Connect with us

Ne arıyorsun?

Argonotlar

Gündem

Farkı tanımak: Engelli hakları hareketi ve güncel sanat

3 Aralık Dünya Engelliler Günü vesilesiyle engelli hakları aktivizminin güncel sanattaki kesişimlerini, dünyadan erişilebilirlik ve dayanışma pratikleri ile Türkiye’deki örnekleri bir araya getirdik.

Lorenza Böttner ve Johannes Koch, İsimsiz, (1983)

Kültürde, bir aradalıkta ve bir topluluk yaratmada engelli hakları savunucuları bir süredir yavaş ama oldukça emin bir şekilde gelişme kaydediyor. Farklılıklar karşısındaki ayrımcılıkla mücadele etme ve erişilebilirliği savunma süreçleri genelde yapılması gereken birtakım düzenlemeler ekseninde ilerliyor gibi görünüyor olsa da, engellilik aktivizmi daha geniş bir perspektiften bakıldığında özellikle son yıllarda git gide daha da politikleşen bir biçimde sosyal, kültürel ve sanatsal çalışmalarla bir arada kendi gündemini belirliyor. Aktivistlerin ve sanatçıların ufuk açıcı katkıları sosyal, politik ve ekonomik adaleti amaçlayan bir teori ve politika hayal etmek ve yaratmak için engellilik çalışmalarının önemli bir alan olduğunu ortaya koyuyor. Diğer tüm dinamik ve canlı alanlar gibi, engellilik çalışmalarının kendisi de birçok tartışmanın aynı anda yürüdüğü bir alan sunuyor. Bu tartışmaların neticesinde ise engellilik çalışmaları ile feminist, queer, ulusötesi ve sömürgecilik karşıtı yaklaşımlar arasında kesişimsel bir zemin oluşturmaya başlıyor. Bu nedenledir ki engellilik teorisyenleri uzun zamandır ırk, toplumsal cinsiyet, cinsellik ve engellilikle ilgili sosyal normların birbirini birlikte inşa ettiği noktasında hemfikir.

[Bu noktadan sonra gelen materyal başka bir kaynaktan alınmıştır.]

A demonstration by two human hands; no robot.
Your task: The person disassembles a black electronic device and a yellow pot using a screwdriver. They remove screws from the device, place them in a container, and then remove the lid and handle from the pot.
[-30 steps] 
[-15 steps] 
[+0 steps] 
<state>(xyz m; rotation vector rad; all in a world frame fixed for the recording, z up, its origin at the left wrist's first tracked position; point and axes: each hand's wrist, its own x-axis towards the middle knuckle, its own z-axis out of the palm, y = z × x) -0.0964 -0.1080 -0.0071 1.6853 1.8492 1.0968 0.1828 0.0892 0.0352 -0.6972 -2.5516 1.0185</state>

Bu yazının konusu olan güncel sanatta engellilikle ilgili üretim yapan sanatçılara ve yarattıklarına gelirsek, yalnızca norm dışı varoluşa dair radikal, cesur, sorgulayan ve sorgulatan bir anlayış ve söylem geliştirmekle kalınmadığını aynı zamanda yaşantılarımız üzerinden eleştirel bir yaklaşımla beden politikası ve yaşam pratiklerimize dair kapsamlı bir bakış açısı sunulduğunu da söylemek mümkün. Bu bağlamda yazının devamında kendi bedensel deneyimleri ve karşılaştıkları normlar üzerinden üretim yapan sanatçıların işlerine ek olarak erişilebilirlik politikaları ve algılarına, güncel sanatta engellilik kavramı üzerinden temsiliyet ve dayanışma dinamiklerine de yer vermeyi amaçladık.

Erişilebilir mi her şey?

Engellilik aktivizmi denilince akla ilk gelen meselelerden biri olan erişilebilirliği, bir olgu olarak yalnızca fiziksel anlamda ele almaktan kaçınmak ya da beden-zihin engeline yönelik birtakım düzenlemeler ve iyileştirmelerden ibaretmiş gibi görmemek gerek. Erişilebilirlik olgusunu sosyal, politik ve ekonomik yönüyle de ele alarak sürekli ve bütünsel bir sorgulayıcı süreç olarak bakmak gerektiği aşikâr. Her ne kadar erişilebilirlik, köklerini engellilik aktivizmi içerisinden almış bir kavram olarak karşımıza çıkıyor olsa da en temel anlamıyla, herhangi bir insanın içinde bulunduğu ortamda ana akım beden ve davranış kurgusu üzerinden şekillendirilmesiyle doğrudan ilgilidir. Nasıl görünmemiz, hareket etmemiz ve hissetmemiz gerektiği konusundaki normlar ile ırk, sınıf, cinsiyet ve cinsel yönelim gibi olgular da dahil olmak üzere egemenin çıkarları üzerinden belirlenen her şey gibi erişim de sadece engelliler için bir aktivizm alanı olmaktan ziyade ortak bir meseleye dönüşüyor.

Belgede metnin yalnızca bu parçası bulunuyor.